Pikiran Lyra terus tertuju kepada si penolong, ia terus mengingat dan berpikir apa yang sebenarnya ia lupakan. Lima menit, dua puluh menit, hingga satu jam Lyra terus berpikir untuk mengingatnya, hingga membuatnya tak bisa lepas memikirkan si penolong tersebut. Sampai pada satu jam lebih ia berpikir, akhirnya Lyra teringat dengan sesuatu yang sudah di lupakan itu. Lyra yang tengah terlentang sembari menutup matanya, harus terbangun karena terkejut setelah mengingatnya.

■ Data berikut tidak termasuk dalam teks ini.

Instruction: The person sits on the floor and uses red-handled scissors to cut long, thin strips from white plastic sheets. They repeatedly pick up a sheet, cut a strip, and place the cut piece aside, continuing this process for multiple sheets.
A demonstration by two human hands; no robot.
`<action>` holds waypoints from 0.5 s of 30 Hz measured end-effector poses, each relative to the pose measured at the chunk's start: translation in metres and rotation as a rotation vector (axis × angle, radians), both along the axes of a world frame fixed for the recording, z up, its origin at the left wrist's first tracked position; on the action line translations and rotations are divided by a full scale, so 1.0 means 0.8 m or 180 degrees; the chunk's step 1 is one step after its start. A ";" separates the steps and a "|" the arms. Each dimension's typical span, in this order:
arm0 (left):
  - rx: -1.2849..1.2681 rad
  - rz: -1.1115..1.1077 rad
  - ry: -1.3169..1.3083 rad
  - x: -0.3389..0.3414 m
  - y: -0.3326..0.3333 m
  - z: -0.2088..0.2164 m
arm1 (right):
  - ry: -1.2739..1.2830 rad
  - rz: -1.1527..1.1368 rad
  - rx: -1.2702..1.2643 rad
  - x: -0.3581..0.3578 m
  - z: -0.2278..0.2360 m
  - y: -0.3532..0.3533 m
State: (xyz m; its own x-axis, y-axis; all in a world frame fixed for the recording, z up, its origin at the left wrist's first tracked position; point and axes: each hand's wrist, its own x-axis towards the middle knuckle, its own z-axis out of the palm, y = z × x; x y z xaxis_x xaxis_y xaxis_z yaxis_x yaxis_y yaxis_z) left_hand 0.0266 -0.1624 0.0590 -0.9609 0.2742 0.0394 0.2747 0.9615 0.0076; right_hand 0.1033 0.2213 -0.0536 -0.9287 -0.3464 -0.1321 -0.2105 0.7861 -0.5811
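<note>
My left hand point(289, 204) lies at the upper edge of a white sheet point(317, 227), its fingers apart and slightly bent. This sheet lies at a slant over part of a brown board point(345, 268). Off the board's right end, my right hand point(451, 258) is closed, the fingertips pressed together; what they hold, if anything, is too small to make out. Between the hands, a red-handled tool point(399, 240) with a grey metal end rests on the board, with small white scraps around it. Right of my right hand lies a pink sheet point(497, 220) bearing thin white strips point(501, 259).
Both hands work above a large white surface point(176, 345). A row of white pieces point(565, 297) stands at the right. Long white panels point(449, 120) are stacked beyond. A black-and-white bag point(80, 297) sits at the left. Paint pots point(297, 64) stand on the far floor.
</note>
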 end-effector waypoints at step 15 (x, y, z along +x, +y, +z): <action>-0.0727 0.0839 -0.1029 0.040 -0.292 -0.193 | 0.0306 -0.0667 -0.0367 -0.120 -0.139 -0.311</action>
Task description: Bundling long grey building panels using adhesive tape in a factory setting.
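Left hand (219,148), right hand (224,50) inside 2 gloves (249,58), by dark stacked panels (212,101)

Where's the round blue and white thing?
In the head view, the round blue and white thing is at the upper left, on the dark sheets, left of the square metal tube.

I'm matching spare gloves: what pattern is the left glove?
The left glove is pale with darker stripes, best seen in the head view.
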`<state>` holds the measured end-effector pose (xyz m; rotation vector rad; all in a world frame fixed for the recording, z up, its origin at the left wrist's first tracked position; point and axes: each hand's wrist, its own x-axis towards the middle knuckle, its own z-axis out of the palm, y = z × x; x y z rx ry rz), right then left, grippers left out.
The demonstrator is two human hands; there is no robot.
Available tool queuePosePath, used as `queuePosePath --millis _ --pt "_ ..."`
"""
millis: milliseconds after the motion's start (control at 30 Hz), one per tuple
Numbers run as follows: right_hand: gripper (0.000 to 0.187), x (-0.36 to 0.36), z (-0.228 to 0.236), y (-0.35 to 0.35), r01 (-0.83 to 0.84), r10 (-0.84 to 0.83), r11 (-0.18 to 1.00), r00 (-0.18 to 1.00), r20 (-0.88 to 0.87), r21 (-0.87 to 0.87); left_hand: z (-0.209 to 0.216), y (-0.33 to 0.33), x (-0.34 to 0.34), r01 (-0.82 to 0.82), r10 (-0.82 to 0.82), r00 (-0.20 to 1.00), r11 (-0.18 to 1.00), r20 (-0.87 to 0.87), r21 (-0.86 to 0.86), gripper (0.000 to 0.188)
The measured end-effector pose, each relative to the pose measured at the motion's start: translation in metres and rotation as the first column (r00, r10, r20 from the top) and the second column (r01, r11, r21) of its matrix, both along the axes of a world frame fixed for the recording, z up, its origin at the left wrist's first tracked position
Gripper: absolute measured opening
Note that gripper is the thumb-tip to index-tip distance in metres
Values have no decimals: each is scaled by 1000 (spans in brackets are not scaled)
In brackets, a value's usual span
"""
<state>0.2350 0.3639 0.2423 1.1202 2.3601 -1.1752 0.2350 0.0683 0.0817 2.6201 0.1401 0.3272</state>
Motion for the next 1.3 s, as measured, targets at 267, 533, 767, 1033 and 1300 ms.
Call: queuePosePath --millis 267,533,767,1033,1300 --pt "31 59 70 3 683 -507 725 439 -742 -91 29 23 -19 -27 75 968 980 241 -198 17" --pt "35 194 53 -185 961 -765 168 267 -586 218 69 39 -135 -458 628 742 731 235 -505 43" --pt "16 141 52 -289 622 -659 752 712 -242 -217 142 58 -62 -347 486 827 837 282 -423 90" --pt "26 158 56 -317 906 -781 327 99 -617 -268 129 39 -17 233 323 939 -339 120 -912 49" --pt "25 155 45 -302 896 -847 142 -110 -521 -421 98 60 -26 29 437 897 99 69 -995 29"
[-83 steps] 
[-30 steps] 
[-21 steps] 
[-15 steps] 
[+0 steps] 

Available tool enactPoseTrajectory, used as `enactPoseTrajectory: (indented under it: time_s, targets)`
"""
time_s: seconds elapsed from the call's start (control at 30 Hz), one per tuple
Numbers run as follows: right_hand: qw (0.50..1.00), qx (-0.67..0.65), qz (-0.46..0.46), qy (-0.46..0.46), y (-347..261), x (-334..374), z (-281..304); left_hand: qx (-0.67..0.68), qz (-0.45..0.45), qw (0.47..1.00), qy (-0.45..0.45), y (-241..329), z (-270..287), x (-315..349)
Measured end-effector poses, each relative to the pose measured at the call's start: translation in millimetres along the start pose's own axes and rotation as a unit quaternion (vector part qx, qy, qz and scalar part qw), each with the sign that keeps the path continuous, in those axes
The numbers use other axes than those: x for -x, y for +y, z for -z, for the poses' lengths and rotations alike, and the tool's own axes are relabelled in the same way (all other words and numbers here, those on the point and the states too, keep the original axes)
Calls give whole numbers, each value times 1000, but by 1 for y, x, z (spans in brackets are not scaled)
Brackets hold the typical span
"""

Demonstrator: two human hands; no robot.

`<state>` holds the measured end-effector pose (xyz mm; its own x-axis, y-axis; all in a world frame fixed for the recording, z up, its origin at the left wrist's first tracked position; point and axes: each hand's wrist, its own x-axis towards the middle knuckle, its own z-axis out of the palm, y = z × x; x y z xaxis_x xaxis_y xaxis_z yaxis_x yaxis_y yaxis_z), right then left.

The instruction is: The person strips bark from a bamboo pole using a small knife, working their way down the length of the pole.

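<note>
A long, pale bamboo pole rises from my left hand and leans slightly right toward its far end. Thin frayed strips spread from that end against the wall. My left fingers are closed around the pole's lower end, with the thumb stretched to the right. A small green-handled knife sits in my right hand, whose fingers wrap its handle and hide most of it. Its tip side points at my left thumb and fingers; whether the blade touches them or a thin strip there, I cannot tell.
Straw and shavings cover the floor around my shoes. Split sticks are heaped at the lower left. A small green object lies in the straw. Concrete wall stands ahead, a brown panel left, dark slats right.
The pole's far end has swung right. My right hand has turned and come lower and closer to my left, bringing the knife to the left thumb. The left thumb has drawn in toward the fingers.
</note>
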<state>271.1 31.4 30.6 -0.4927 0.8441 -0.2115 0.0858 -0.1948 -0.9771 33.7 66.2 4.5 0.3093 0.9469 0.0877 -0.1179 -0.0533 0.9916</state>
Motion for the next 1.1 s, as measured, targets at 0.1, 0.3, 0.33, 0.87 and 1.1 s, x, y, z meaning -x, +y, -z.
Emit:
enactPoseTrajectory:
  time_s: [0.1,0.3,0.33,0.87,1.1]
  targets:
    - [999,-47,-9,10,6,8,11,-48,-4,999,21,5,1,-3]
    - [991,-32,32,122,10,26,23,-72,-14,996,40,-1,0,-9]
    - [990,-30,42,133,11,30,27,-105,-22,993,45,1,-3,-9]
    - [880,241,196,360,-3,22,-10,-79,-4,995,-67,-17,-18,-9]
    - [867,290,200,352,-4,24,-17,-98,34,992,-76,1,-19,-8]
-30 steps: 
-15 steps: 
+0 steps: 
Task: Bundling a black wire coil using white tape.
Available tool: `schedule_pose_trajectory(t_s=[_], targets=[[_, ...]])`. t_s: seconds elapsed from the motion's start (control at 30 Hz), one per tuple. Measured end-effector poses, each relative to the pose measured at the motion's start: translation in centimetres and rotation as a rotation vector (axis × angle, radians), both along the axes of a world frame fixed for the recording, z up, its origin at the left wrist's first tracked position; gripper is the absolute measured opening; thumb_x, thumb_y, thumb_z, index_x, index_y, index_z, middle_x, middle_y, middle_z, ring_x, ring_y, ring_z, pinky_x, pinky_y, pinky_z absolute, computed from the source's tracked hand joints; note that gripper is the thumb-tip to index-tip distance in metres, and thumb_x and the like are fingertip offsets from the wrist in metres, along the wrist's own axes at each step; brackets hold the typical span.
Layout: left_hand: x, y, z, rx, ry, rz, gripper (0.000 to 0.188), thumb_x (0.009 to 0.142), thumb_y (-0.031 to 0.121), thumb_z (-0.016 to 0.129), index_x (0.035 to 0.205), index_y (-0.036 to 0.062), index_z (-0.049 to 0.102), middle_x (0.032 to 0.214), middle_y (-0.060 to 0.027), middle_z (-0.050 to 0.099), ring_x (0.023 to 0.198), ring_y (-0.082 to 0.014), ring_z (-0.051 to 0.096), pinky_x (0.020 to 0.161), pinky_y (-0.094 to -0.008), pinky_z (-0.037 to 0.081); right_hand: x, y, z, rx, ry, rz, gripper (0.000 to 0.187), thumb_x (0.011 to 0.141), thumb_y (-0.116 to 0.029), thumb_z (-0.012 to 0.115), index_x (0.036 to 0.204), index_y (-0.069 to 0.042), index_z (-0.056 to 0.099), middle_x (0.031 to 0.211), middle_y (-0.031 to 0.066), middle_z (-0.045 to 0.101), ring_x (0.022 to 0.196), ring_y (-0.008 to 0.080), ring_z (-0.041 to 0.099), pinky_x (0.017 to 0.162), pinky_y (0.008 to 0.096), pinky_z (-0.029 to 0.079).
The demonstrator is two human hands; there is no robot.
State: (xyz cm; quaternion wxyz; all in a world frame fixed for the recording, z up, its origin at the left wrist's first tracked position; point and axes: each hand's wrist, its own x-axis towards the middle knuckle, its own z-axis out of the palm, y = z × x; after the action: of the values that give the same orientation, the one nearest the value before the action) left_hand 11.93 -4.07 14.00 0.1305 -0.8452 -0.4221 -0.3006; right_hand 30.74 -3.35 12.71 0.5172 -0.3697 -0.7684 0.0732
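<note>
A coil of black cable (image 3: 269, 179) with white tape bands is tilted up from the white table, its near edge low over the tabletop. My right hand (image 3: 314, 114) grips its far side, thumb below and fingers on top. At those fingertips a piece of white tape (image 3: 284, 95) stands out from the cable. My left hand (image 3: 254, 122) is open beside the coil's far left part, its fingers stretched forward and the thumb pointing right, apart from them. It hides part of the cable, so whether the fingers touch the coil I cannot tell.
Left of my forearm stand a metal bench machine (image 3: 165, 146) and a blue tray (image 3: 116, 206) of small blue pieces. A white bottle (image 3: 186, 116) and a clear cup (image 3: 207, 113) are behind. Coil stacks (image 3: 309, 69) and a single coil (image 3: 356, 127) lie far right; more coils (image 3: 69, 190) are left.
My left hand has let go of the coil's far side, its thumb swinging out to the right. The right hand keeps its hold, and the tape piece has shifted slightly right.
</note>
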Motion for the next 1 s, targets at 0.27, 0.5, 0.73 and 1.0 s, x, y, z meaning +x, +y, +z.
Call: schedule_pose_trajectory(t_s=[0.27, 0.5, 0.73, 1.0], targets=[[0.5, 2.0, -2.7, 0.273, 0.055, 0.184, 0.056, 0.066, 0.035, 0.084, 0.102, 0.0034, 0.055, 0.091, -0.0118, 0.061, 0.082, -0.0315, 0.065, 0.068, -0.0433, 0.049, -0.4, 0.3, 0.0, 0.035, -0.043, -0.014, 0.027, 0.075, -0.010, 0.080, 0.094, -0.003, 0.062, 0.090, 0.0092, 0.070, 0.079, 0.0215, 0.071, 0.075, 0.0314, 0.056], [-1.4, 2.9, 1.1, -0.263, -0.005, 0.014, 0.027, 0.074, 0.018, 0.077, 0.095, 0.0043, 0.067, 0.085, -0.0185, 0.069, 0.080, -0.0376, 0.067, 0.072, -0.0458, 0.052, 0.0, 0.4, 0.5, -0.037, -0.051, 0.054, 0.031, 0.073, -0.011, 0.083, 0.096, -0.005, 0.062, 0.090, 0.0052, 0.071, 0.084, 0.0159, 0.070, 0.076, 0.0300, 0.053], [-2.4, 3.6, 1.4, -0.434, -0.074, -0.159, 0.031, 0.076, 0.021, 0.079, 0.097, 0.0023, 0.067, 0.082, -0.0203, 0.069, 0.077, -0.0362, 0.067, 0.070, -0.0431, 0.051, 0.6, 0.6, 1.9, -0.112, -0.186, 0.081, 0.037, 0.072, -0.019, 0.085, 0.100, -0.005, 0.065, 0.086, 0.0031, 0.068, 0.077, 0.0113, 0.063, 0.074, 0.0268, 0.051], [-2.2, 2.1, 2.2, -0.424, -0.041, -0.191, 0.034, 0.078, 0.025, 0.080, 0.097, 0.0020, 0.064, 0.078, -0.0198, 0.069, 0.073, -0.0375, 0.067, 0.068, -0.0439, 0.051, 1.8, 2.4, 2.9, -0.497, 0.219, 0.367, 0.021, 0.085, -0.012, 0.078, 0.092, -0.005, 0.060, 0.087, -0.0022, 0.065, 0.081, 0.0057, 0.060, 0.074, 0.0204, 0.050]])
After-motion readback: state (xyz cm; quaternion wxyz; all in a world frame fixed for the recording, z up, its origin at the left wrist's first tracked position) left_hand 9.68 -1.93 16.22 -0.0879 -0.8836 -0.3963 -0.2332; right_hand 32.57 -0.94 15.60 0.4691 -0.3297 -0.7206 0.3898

Satu hal yang Lyra lupakan, yaitu obat pencegah kehamilan. Setelah Lyra melakukannya, kemungkinan Lyra akan hamil bila tak segera mencegahnya.


Lyra pun terburu-buru beranjak dari tempat tidurnya.


"Ini sudah lewat dua hari, apa aku sudah terlambat untuk meminum pil KB," gumam Lyra panik.


Lyra segera mengambil tasnya, lalu terburu-buru pergi ke apotek. Yang kebetulan apoteknya tidak jauh dari rumahnya.


Namun, pada saat Lyra tengah membayar obat yang di belinya itu. Tiba-tiba saja Nata dan Agni datang ke apotek. Lyra pun terkejut setengah mati ketika melihat kedua temannya itu. Terlebih lagi obat pencegah kehamilannya tidak di bungkus kantong plastik, dan secara terang-terangan Agni dan Nata melihatnya.


"Lyra, kamu membeli pil KB," ucap Nata sembari mengerutkan kedua alisnya.


Lyra menelan salivanya. "Hm iya. Maaf sepertinya aku harus terburu-buru pulang.


Secepat mungkin Lyra beranjak pergi keluar dari apotek. Namun, setelah pergi bukan berarti temannya tak mengejar, terlebih lagi mereka sudah di buat heran setelah melihat Lyra membeli obat pencegah kehamilan. Agni datang mengejar, lalu meraih lengan Lyra untuk menghentikan langkahnya.


"Tunggu sebentar setelah aku dan Nata selesai membeli obat."


"Tapi maaf, aku harus segera pergi."


"Kamu harus menjelaskannya kepada kami tentang obat yang kamu beli."


Lyra menghela nafasnya, ia sudah tak bisa menghindar dan tak mungkin juga ia harus berbohong. Terlebih lagi, bila Lyra berbohongpun siapa yang akan jadi alasannya. Sepupu yang telah menikah, jauh berada di luar kota, dan ibunya pun telah lama tak mengonsumsi pil KB. Dan Lyra tak punya teman dekat yang telah menikah untuk di jadikan alasan. Teman dekatnya hanyalah Agni, Nata, dan Axel saja.


Kacau sudah, dan sudah pasti Lyra akan benar-benar malu setelah menceritakannya kepada Nata dan Agni.